WHAT YOU HAVE TO DO:
Nothing below is to be printed except the lines between the line holding "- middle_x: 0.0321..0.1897" and the line holding "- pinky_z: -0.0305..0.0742", inclusive, each exactly as it appears.
- - -
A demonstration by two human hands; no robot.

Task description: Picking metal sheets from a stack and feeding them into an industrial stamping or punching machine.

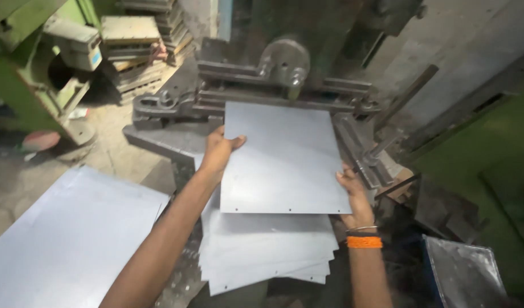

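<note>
A flat grey metal sheet [284, 159] with small punched holes along its near edge lies level in front of a heavy press machine [284, 74], its far edge at the die. My left hand [219, 151] grips the sheet's left edge, thumb on top. At the near right corner my right hand [353, 194] holds the sheet; an orange band and a thin bangle are on that wrist. Under the sheet lies a fanned stack of similar punched sheets [262, 256].
A pile of large plain sheets [68, 239] lies at the lower left. A green machine frame [28, 74] and stacked plates [142, 45] stand at the back left. A dark metal bin [467, 274] sits at the lower right, with levers [387, 142] on the press's right side.
</note>
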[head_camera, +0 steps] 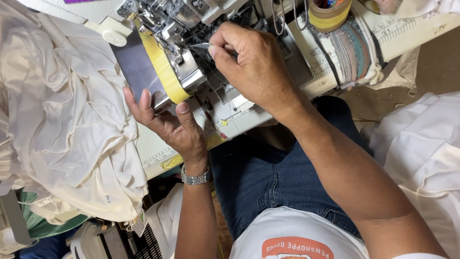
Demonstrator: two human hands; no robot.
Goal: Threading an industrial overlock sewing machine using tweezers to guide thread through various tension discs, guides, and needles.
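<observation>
My left hand grips the front cover of a sewing machine: the fingers lie on its grey metal face, the thumb by its yellow band. A metal watch sits on that wrist. My right hand is closed around a thin metal tool, likely tweezers, whose tip points into the machine's needle area. The tool's tip is hidden among the machine parts.
A big heap of cream fabric covers the table's left side. More white cloth lies at the right. A tape roll and stacked coloured bands sit on the table's right part. My lap in blue jeans is below the table edge.
</observation>
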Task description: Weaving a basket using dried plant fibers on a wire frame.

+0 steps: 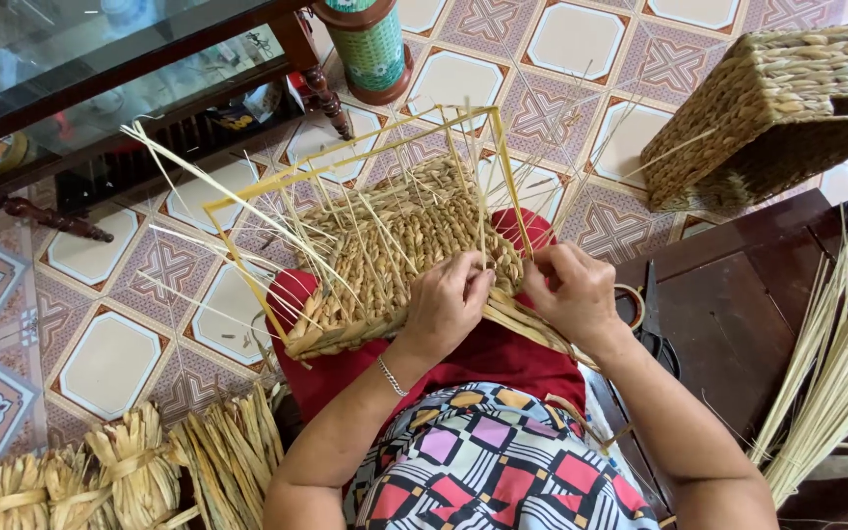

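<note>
Half-woven straw basket [395, 255], tan braided rows on a yellow wire frame with loose stalks projecting, rests on the person's red-clad lap, left hand [444, 304] and right hand [573, 292] fingers pinched together, apparently on strands at its near edge.

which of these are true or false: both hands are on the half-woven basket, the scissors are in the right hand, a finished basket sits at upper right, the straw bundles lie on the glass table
1. Both the left hand and the right hand are on the half-woven basket: true.
2. The scissors are in the right hand: false, they lie on the dark wooden table.
3. A finished woven basket sits at upper right: true.
4. The tied straw bundles lie on the glass table: false, they lie on the tiled floor at lower left.
</note>
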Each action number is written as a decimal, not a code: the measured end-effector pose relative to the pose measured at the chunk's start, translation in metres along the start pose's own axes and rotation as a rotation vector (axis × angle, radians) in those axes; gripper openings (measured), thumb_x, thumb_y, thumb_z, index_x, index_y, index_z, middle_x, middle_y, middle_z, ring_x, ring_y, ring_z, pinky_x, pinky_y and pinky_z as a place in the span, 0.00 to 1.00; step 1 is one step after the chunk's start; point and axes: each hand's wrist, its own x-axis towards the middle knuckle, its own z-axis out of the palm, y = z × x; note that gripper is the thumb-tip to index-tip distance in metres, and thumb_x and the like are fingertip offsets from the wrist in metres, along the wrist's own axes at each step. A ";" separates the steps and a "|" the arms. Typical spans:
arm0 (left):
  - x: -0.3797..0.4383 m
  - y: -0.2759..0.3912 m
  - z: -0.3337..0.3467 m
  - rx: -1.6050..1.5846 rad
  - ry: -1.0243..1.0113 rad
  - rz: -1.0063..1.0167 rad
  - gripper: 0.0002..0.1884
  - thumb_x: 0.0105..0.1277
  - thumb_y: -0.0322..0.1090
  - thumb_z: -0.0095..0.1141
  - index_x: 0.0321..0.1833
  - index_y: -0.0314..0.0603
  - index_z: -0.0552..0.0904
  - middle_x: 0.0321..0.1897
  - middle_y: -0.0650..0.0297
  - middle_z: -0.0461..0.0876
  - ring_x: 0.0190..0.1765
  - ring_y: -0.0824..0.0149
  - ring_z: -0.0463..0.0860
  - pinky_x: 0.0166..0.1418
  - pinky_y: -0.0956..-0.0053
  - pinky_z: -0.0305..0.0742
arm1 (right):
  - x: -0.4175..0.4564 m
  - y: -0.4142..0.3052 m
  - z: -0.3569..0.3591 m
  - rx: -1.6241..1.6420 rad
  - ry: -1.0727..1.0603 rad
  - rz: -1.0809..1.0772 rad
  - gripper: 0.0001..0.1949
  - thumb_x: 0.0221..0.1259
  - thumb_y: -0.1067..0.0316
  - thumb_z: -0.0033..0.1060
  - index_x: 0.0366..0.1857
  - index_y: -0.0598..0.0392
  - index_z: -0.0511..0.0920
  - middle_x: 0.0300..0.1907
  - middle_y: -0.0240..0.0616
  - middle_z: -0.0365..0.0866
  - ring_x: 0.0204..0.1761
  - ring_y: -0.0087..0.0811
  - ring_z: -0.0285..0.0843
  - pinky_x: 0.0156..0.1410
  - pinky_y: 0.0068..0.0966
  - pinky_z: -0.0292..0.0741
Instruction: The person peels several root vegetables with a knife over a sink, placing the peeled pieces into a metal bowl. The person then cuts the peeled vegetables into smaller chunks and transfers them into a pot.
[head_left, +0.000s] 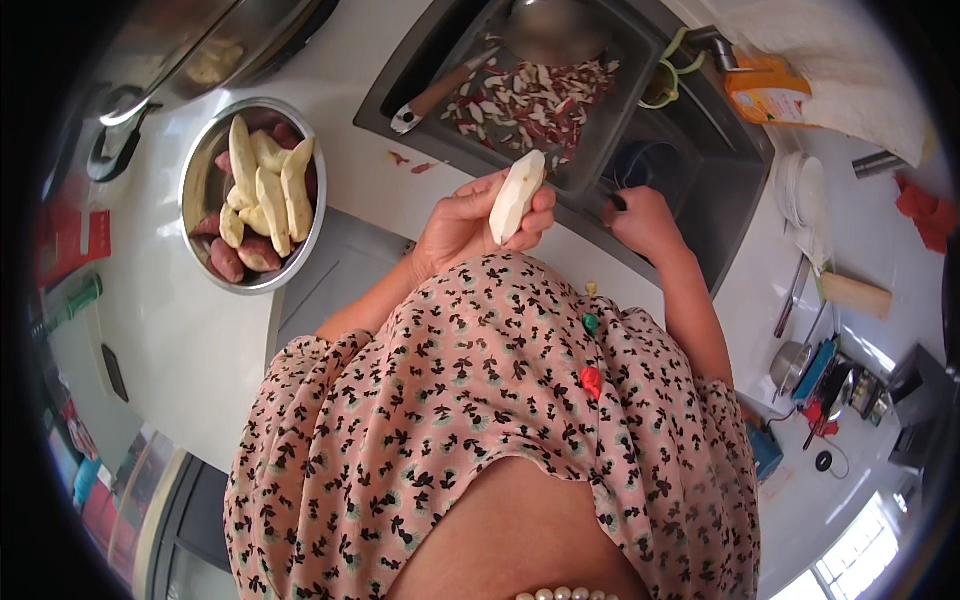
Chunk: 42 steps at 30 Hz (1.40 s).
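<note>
My left hand (469, 217) grips a peeled sweet potato (519, 196), pale and faceted, held upright in front of my body at the sink's near edge. Over the right basin, my right hand (646, 223) is closed around a tool with a dark end (617, 202); most of that tool is hidden by the fingers. Red and white peelings (525, 109) lie scattered in the left basin of the dark sink (720, 217). To the left, a metal bowl (321, 196) holds several peeled sweet potatoes (273, 210) on top of red-skinned ones (226, 259).
A wooden-handled tool (442, 91) leans across the left basin's corner. A green strainer-like cup (661, 84) hangs near the faucet (712, 49). A large pan with a glass lid (217, 60) stands at the upper left. White bowls (801, 191) sit right of the sink.
</note>
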 end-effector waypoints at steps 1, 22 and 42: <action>-0.005 0.001 -0.001 0.038 0.060 0.020 0.25 0.71 0.35 0.56 0.67 0.31 0.67 0.51 0.49 0.74 0.45 0.61 0.73 0.40 0.71 0.74 | -0.005 -0.006 -0.007 0.109 -0.029 0.027 0.10 0.54 0.65 0.60 0.32 0.60 0.84 0.30 0.52 0.82 0.35 0.53 0.82 0.40 0.41 0.77; -0.097 0.085 0.090 2.018 1.030 0.995 0.20 0.67 0.31 0.65 0.60 0.30 0.79 0.45 0.60 0.85 0.46 0.73 0.82 0.51 0.79 0.77 | 0.022 -0.023 0.052 0.047 0.139 -0.272 0.25 0.61 0.47 0.62 0.49 0.60 0.82 0.34 0.56 0.85 0.40 0.54 0.85 0.46 0.42 0.79; -0.131 0.137 0.104 1.900 1.615 0.953 0.14 0.67 0.38 0.63 0.47 0.31 0.86 0.30 0.60 0.86 0.29 0.74 0.80 0.33 0.77 0.76 | 0.026 0.006 0.055 0.075 0.212 -0.273 0.24 0.63 0.46 0.61 0.47 0.59 0.83 0.32 0.54 0.85 0.39 0.52 0.86 0.44 0.39 0.80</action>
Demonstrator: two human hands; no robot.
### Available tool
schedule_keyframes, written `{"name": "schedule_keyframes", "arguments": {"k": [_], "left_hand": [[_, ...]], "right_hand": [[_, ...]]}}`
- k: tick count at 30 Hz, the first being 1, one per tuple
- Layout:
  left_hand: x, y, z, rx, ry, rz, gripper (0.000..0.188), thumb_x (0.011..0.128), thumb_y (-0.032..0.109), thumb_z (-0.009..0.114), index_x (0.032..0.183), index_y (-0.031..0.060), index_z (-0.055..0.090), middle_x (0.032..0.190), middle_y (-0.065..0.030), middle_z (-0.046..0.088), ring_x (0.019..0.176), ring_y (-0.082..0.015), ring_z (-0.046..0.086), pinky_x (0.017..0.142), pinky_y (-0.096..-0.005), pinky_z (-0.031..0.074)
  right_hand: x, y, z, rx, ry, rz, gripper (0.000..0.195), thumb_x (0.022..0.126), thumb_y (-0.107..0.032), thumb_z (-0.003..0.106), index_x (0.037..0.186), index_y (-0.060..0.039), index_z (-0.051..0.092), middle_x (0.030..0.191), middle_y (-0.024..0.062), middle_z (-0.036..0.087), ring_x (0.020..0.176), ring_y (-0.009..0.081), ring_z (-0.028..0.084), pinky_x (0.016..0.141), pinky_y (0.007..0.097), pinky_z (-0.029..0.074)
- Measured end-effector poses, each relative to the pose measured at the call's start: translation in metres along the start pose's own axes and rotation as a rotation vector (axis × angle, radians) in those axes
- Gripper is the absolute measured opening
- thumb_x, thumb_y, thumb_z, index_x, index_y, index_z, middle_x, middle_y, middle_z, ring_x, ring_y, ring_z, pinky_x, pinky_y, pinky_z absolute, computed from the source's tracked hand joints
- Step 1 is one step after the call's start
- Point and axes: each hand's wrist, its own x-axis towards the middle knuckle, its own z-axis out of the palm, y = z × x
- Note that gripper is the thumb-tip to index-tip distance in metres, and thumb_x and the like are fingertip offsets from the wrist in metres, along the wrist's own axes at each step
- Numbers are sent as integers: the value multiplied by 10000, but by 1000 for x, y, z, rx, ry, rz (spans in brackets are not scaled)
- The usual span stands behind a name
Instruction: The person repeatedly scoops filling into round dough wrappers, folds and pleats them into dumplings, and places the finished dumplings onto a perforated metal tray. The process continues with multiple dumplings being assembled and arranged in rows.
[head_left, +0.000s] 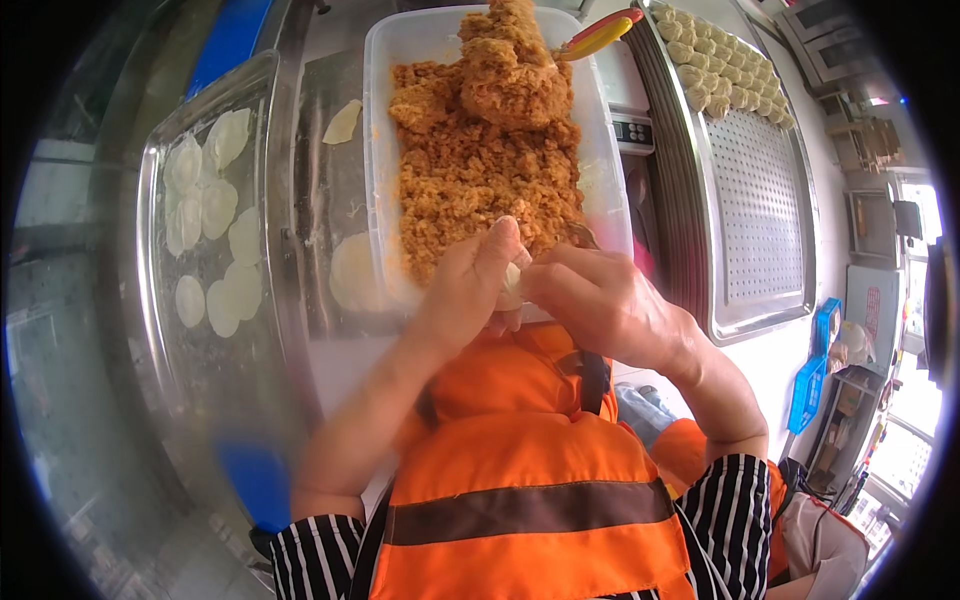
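My left hand (463, 289) cups a small pale dough bun (511, 289), its thumb on top near the filling. The fingers of my right hand (607, 300) pinch the bun's edge from the other side. Most of the bun is hidden by my fingers. Both hands are over the near end of a translucent plastic tub (606, 180) of crumbly orange-brown minced filling (487, 172). A taller heap of filling (514, 75) rises at the tub's far end. Close to my left hand, a round dough wrapper (356, 274) lies on the metal surface.
On the left, a metal tray (214, 367) holds several round wrappers (219, 210). Yellow (596, 39) and red (611, 22) handles stick out of the tub. A digital scale (632, 133) stands beside stacked perforated trays (757, 217); the top one carries rows of pleated buns (716, 64).
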Motion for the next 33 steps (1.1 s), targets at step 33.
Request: {"name": "schedule_keyframes", "arguments": {"k": [33], "left_hand": [[58, 5, 67, -95, 4, 150, 533, 1051, 511, 285, 1166, 52, 530, 913, -48, 632, 775, -108, 610, 655, -251, 506]], "right_hand": [[-57, 26, -37, -242, 482, 144, 226, 678, -99, 762, 884, -77, 671, 899, 37, 611, 874, 245, 578, 797, 368, 443]]}}
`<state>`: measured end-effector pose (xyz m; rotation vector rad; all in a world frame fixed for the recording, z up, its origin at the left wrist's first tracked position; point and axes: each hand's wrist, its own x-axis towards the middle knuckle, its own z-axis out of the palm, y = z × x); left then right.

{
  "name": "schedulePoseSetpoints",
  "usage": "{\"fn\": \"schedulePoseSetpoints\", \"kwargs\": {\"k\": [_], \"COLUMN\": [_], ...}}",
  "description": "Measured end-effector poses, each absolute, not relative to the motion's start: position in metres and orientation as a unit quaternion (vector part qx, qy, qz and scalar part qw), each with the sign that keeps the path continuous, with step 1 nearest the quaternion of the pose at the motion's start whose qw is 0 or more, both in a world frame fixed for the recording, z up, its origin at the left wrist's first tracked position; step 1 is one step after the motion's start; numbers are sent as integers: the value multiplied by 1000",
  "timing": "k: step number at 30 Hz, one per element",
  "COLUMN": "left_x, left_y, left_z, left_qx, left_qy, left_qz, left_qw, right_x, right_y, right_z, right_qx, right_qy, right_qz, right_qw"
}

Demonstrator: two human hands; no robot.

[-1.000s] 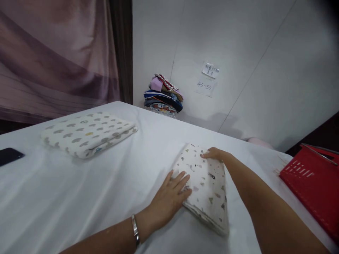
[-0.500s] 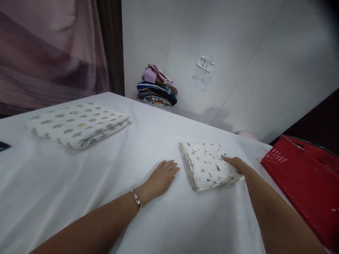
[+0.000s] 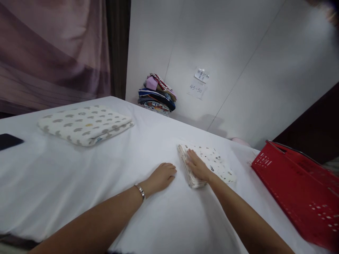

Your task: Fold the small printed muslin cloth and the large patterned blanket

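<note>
A small folded white cloth [image 3: 214,162] with little printed shapes lies on the white-covered table [image 3: 79,176]. My right hand [image 3: 197,167] rests flat on its left part, fingers stretched out. My left hand [image 3: 161,176], with a metal bracelet at the wrist, lies palm down on the sheet just left of the cloth, fingers loosely curled and holding nothing.
A larger folded cloth [image 3: 84,124] with grey cloud prints lies at the far left. A dark phone [image 3: 9,141] sits at the left edge. A red plastic basket [image 3: 299,190] stands at the right. A stack of coloured fabrics [image 3: 157,93] sits by the wall under paper notes [image 3: 198,83].
My right hand moved from the small cloth's right edge onto its left part. My left hand came off the cloth and now lies on the sheet beside it. The cloth was turned and shifted right.
</note>
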<state>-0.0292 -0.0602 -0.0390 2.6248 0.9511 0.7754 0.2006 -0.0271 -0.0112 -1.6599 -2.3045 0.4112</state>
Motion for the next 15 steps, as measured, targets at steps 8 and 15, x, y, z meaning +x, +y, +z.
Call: {"fn": "schedulePoseSetpoints", "kwargs": {"k": [8, 15], "left_x": [-33, -32], "left_y": [-61, -59], "left_z": [-41, -47], "left_qx": [899, 899], "left_qy": [324, 325], "left_qz": [268, 273], "left_qw": [121, 110], "right_x": [179, 179], "right_y": [-34, -12], "right_z": [-22, -8], "right_qx": [-561, -580], "right_qy": [-813, -791], "right_qz": [151, 183], "right_qw": [36, 68]}}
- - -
TASK RESULT:
  - middle_x: 0.0321..0.1897
  - middle_y: -0.0650..0.0297
  - middle_z: -0.0461..0.0876
  - ring_x: 0.0190..0.1765
  - ring_y: -0.0824..0.0149
  - ring_z: -0.0463..0.0860
  - pinky_x: 0.0166..0.1418
  - pinky_y: -0.0956..-0.0053
  - pinky_z: -0.0305..0.0742

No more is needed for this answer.